Prior to 2007, “the area of evaluating a project was a big grey area,” said Brandt Swanson, a project manager at the facility. He added that previous projects weren’t reported properly to top management, which led to discrepancies.

In addition, McCarron said that managing an entire project portfolio is very difficult at a system with multiple facilities. “Not all of them have the same priority for the projects, not all of them have the same amount of funding each year, so the PMO's job is to act as the liaison to close that gap and help set the overall direction for CNE for both the clinical and financial areas," Swanson said.

Prior to the positive changes in workflow, “whoever hollered the loudest was the one who got their initiatives worked on,” explained McCarron.
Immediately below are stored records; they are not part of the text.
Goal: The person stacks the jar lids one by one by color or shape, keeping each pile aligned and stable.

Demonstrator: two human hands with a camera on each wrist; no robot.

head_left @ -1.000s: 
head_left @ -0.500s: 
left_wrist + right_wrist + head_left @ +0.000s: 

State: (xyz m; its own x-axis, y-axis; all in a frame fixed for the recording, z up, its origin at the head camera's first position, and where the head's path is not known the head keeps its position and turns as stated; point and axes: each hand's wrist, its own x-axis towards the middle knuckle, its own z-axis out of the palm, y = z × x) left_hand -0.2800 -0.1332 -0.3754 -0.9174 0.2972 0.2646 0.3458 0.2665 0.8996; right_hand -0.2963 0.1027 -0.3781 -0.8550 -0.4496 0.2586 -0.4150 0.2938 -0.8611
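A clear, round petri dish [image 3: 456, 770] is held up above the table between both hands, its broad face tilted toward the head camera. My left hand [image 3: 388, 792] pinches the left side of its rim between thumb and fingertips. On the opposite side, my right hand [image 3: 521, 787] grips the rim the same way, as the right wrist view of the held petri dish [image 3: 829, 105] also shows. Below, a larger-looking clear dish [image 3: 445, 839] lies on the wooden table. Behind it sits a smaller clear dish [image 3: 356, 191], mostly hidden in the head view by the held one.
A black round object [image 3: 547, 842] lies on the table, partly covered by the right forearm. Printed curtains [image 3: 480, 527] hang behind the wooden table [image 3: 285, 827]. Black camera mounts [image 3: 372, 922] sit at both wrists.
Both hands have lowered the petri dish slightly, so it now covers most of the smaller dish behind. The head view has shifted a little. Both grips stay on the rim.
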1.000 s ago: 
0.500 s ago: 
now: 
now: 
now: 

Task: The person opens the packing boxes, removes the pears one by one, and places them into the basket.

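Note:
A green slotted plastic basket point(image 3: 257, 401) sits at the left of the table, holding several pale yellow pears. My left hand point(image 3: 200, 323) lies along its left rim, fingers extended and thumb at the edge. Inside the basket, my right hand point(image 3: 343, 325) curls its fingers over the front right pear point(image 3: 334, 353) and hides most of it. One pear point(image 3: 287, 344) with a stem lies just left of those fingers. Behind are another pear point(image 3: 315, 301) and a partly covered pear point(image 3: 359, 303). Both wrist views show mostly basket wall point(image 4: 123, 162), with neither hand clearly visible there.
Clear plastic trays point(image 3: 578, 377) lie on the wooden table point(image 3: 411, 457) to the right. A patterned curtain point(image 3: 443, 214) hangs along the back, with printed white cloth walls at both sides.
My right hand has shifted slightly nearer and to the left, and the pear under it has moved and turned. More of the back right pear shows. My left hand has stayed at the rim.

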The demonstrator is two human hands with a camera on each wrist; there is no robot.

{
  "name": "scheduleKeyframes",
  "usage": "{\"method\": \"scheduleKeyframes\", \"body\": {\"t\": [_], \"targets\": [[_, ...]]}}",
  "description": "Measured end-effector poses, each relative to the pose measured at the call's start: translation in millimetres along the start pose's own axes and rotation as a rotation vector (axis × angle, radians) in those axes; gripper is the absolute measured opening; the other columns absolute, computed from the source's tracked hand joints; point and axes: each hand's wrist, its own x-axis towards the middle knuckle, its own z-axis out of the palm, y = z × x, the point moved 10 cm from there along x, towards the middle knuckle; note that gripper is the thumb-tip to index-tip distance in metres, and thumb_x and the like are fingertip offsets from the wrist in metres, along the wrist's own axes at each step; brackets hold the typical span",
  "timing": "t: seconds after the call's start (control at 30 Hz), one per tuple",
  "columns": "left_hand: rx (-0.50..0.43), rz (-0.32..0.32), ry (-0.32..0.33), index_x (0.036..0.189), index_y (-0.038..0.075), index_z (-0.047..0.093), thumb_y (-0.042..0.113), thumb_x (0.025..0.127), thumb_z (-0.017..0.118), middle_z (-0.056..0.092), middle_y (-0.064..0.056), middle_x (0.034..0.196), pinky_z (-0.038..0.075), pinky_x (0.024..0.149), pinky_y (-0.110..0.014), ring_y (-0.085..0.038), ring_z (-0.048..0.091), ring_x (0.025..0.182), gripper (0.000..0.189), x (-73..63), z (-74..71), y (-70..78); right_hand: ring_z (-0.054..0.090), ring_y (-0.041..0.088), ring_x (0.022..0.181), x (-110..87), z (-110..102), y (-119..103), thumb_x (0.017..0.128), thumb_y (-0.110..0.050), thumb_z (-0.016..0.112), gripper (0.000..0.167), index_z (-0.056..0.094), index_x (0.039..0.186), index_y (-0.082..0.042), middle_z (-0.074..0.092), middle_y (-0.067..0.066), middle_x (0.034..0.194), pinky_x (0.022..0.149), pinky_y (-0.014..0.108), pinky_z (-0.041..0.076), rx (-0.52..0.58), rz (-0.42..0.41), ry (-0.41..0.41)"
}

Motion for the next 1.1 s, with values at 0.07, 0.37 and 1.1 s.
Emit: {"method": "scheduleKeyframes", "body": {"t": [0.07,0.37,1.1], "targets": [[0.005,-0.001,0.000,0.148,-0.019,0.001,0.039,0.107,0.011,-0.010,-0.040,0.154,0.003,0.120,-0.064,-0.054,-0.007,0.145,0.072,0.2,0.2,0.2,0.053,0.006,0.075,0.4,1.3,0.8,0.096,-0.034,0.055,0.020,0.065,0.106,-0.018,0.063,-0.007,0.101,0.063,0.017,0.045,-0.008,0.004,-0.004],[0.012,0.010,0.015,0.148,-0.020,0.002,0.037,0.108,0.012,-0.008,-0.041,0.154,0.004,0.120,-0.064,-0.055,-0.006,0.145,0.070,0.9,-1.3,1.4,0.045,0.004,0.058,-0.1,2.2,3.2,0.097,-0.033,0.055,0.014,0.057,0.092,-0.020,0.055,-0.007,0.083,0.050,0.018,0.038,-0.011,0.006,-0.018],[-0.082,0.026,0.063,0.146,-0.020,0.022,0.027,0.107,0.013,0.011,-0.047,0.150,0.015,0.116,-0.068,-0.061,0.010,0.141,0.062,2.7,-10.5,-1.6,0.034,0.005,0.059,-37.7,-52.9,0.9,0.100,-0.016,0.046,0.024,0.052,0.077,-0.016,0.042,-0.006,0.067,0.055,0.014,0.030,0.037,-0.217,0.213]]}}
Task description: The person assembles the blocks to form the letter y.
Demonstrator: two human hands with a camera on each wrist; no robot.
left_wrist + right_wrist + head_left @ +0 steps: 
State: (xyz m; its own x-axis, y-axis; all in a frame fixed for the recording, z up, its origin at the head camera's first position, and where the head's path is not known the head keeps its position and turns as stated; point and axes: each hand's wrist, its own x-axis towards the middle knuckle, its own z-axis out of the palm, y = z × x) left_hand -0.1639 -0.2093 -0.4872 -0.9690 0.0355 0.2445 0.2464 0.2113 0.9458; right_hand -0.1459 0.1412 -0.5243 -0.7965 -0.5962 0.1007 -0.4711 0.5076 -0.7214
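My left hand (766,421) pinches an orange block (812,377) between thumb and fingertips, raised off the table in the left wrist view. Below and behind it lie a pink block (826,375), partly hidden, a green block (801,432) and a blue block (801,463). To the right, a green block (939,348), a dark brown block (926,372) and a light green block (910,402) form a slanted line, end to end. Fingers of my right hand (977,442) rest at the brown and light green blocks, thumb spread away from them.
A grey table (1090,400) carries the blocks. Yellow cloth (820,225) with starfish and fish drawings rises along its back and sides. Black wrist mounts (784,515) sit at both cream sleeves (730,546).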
At that time, CNE faced internal challenges such as inaccurate budgets, no prioritization process and inadequate staff training.

Outside forces also weighed in heavily on the facility, including decreases in reimbursements, uncompensated care due to low state unemployment rates and higher mandates.

To alleviate this, McCarron said, “Our executives told us we have to tighten our belt and control expenses. We had to do more with less money. I hate that statement, but basically that is where we were at."

To do so, CNE increased guidelines, delivered a project portfolio system, increased document structure and implemented a training toolkit to make employees more efficient.

“Probably our biggest accomplishment was that we developed an internal education system including a project management guidebook and training,” said McCarron. Swanson said reforming CNE’s governing structure by implementing steering committees was also beneficial.

Currently, the committees work as a gateway by meeting once a week to review project requests. The committee doesn’t approve the projects but instead offers insight and can endorse or oppose projects.

“This works because now every project, no matter how big or small, is evaluated the same way,” said Swanson. Because there is now a standard process across the health system, CNE has a more accurate budget and a more balanced portfolio.

The facility spent three to four months developing a home-grown, web-based project portfolio management system (PPM) to gain better compliance while still saving costs. “The bottom line is that we developed this system for $15,000,” said Swanson, compared to the $150,000 the facility would have paid to purchase a PPM through a vendor.

The PPM system has resulted in time savings, has improved communication and standardization, and has streamlined project practices, allowing project information to be brought up within minutes rather than hours, he said.

Because the facility had such a large volume of projects and staff training lagged, staff often missed deadlines, said Karen Carlson, senior project manager. "Training was a huge issue. We really wanted to make sure that our staff was going to have the understanding to be able to look forward to responsibilities that were coming their way," Carlson said.

The facility implemented a team-based approach that relied on internal resources and brought together staff from various departments: “Job description number nine—all other duties assigned—is rampant in our hospital,” she said.

CNE created a management guidebook and training curriculum to create guidance and increase transparency into the PMO. “We didn’t have a great way to bring in fancy project manager training, we didn’t have money to hire additional project managers, we couldn’t bring in consultants, so what do we do? We looked at ourselves and come up with a planned attack to come up with our own internal training,” Carlson said.

Training the 69 staff members costs approximately $1,000 per person and Carlson estimated that the home-grown training curriculum saved the facility $69,000.

“We want to see the outcomes in our project management," said Carlson. "We want to make sure that everyone is on the same page to get the job done."